** Opening Data supplied block **

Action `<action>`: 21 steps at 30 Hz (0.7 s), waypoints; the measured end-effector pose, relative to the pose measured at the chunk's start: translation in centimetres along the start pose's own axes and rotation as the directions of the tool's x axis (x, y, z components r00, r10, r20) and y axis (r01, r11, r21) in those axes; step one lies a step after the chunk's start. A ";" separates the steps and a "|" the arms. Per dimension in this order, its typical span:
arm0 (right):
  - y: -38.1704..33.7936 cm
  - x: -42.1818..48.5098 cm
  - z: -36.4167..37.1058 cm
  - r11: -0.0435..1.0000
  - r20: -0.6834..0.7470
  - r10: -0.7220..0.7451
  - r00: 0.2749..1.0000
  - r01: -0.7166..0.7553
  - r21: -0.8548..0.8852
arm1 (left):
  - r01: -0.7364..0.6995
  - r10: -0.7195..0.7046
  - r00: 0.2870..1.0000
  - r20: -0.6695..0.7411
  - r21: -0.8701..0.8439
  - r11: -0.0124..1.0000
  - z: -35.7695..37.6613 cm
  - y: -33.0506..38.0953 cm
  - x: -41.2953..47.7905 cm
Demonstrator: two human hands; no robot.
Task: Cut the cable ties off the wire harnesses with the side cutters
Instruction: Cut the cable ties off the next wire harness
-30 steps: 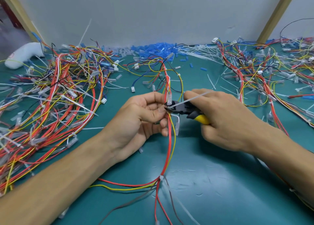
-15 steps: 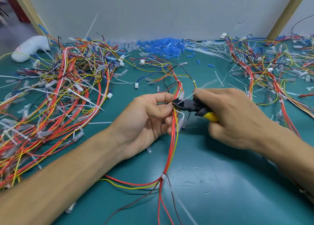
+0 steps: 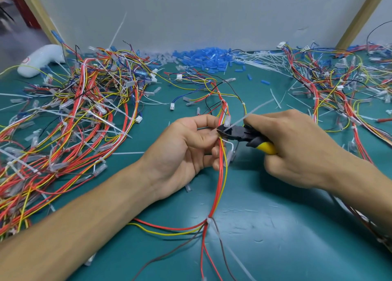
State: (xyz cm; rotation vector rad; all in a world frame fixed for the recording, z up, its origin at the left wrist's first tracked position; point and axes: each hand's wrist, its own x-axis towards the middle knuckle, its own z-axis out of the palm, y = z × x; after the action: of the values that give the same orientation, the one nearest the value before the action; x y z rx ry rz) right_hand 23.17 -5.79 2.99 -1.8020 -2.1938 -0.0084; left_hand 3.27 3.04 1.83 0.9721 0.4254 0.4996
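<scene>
a harness (image 3: 221, 174) of red and yellow wires is being held up off the green tabletop (image 3: 275, 227) by the left hand (image 3: 186, 151), near the middle of the view. the wires are being pinched between its thumb and curled fingers (image 3: 203, 120), with the palm turned towards the camera. the cutters (image 3: 235, 133) are being gripped by the right hand (image 3: 297, 149), its fingers wrapped tight round the yellow handles. the black jaws are being set against the harness just beside the left thumb tip, at a white tie (image 3: 252, 112) whose long tail is sticking out up and to the right across the right knuckles. the jaws are looking nearly closed, but whether the tie is being bitten cannot be told. below the hands the harness is hanging down to a lower tie (image 3: 209, 220), and from there its wires are being fanned out over the tabletop towards the near edge. the left heap (image 3: 74, 115) of tangled harnesses is lying well apart from the hands, and the right heap (image 3: 339, 85) likewise. at the back, against the grey wall (image 3: 212, 15), blue sleeves (image 3: 201, 56) are being piled beside a spread of loose white strips (image 3: 261, 57). a white object (image 3: 40, 61) is lying at the far left.
</scene>
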 end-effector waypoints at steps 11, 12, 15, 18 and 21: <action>-0.4 0.1 0.5 0.988 -0.006 0.039 0.999 -0.038 0.149 | -0.103 0.102 0.994 0.031 0.021 0.994 -0.2 0.1 0.1; -0.4 0.1 0.6 0.987 -0.008 0.040 0.999 -0.038 0.159 | -0.142 0.141 0.990 0.024 0.044 0.989 -0.1 0.0 0.2; -0.6 0.2 0.7 0.970 -0.001 0.066 0.998 -0.064 0.236 | -0.268 0.268 0.963 0.007 0.088 0.959 0.1 -0.3 0.3; -1.1 0.2 0.5 0.943 -0.006 0.103 0.995 -0.095 0.319 | -0.371 0.375 0.927 -0.013 0.125 0.920 0.0 -0.4 0.4; -1.6 0.4 0.4 0.893 0.013 0.164 0.986 -0.154 0.424 | -0.461 0.481 0.876 -0.041 0.223 0.859 -0.2 -0.2 0.5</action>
State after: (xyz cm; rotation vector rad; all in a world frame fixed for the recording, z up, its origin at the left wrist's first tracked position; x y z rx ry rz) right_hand 21.46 -5.66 2.98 -1.7059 -1.8406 0.4473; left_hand 3.65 3.39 1.45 1.2662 0.3252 0.9666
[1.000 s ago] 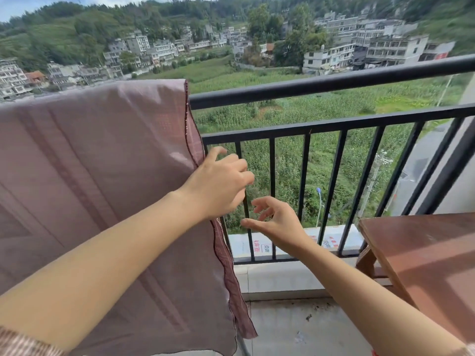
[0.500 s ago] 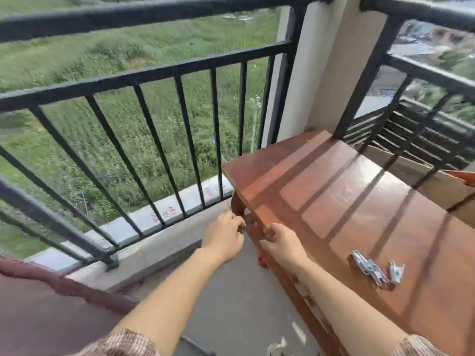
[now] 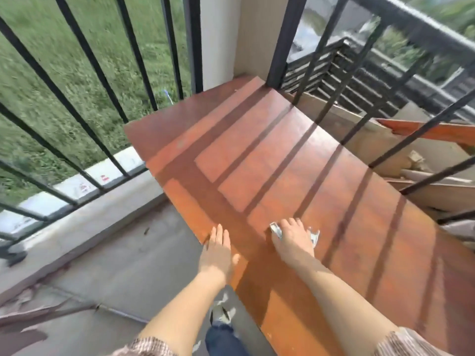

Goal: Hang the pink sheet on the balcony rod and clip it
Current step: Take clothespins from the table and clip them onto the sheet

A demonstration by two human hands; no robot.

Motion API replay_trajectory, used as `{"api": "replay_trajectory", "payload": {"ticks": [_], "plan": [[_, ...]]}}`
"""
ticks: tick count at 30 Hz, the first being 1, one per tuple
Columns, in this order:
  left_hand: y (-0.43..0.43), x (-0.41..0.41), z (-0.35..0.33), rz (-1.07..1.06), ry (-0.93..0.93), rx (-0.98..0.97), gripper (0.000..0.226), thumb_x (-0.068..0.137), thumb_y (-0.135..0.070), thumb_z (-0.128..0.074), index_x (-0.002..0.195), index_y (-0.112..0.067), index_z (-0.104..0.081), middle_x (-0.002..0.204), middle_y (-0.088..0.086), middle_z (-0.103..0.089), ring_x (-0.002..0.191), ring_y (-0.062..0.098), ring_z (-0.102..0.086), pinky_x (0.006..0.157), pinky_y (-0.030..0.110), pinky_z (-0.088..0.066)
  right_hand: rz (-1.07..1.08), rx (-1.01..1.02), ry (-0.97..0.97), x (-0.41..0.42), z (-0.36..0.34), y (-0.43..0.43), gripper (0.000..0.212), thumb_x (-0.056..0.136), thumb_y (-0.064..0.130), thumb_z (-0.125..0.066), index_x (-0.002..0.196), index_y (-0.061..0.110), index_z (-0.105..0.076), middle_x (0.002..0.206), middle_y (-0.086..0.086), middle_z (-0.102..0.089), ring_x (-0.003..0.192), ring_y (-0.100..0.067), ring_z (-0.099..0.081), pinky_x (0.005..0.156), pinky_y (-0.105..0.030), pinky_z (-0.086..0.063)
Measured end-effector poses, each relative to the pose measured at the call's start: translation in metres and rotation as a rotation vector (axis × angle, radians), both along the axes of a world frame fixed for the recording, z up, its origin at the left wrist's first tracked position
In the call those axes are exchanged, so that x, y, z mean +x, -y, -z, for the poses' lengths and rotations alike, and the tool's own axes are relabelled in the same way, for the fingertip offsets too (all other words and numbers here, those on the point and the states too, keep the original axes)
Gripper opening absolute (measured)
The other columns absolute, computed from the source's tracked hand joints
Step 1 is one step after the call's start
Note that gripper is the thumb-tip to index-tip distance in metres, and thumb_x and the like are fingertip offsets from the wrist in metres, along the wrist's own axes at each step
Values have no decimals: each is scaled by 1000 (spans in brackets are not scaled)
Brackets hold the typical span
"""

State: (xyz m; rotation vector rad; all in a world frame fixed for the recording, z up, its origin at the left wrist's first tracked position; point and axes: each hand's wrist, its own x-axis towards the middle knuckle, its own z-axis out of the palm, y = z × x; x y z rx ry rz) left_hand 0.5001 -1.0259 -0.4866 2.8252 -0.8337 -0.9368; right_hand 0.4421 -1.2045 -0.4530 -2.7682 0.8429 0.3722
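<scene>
Small shiny metal clips (image 3: pixel 276 230) lie on the red-brown wooden table (image 3: pixel 257 155), and my right hand (image 3: pixel 293 240) is down on them with its fingers curled over them; bits of metal stick out on both sides of the hand. My left hand (image 3: pixel 218 250) lies flat on the table's near edge, holding nothing. A dark pinkish corner at the bottom left (image 3: pixel 18 339) looks like the pink sheet; the rest of it is out of view. The black balcony railing (image 3: pixel 87 52) runs along the left.
A second black railing (image 3: pixel 424 29) crosses the top right, with boards and scrap wood (image 3: pixel 385 147) behind the table. A pale pillar (image 3: pixel 218 34) stands in the corner. Grey concrete floor (image 3: pixel 133 258) lies left of the table; my leg and shoe (image 3: pixel 221 314) are below.
The view has swung right and down, from the sheet on the railing to the table. Both hands left the sheet's edge; my right hand has reached the clips and my left rests on the table edge.
</scene>
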Motion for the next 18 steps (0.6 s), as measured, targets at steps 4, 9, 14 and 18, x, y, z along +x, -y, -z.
{"api": "replay_trajectory", "payload": {"ticks": [4, 9, 14, 18], "plan": [[-2, -11, 15, 50, 51, 58, 79, 98, -53, -21, 147, -1, 14, 156, 16, 21, 145, 30, 16, 119, 37, 1, -28, -45, -72, 10, 10, 13, 33, 91, 35, -47, 112, 12, -58, 122, -5, -52, 124, -25, -38, 101, -41, -29], [-4, -12, 16, 68, 67, 77, 80, 97, -55, -17, 146, -3, 18, 151, 12, 29, 145, 28, 19, 120, 37, 2, -85, -24, -91, 12, 20, 14, 29, 89, 31, -48, 108, 11, -58, 121, -4, -51, 125, -26, -35, 101, -41, -30], [-2, -4, 9, 93, -20, 130, 78, 99, -50, -25, 147, -6, 18, 155, 12, 26, 145, 26, 19, 119, 36, -2, -135, -9, -85, 21, 16, 0, 32, 89, 34, -48, 102, 8, -59, 117, -6, -52, 122, -25, -35, 97, -38, -28], [-15, 9, 0, 71, -78, 57, 70, 100, -40, -31, 150, -11, 8, 158, 7, 16, 147, 22, 11, 120, 37, -6, 0, 265, 44, 32, 3, -30, 21, 90, 30, -50, 92, 9, -46, 103, -16, -63, 105, -34, -53, 82, -37, -38]]}}
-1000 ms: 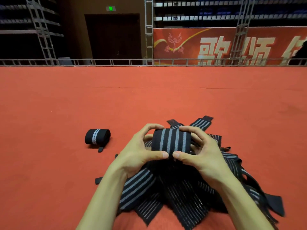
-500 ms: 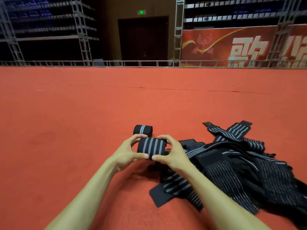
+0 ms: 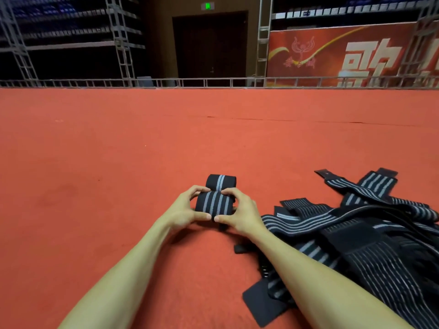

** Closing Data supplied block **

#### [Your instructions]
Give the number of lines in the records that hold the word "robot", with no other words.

#### [Finished exercise]
2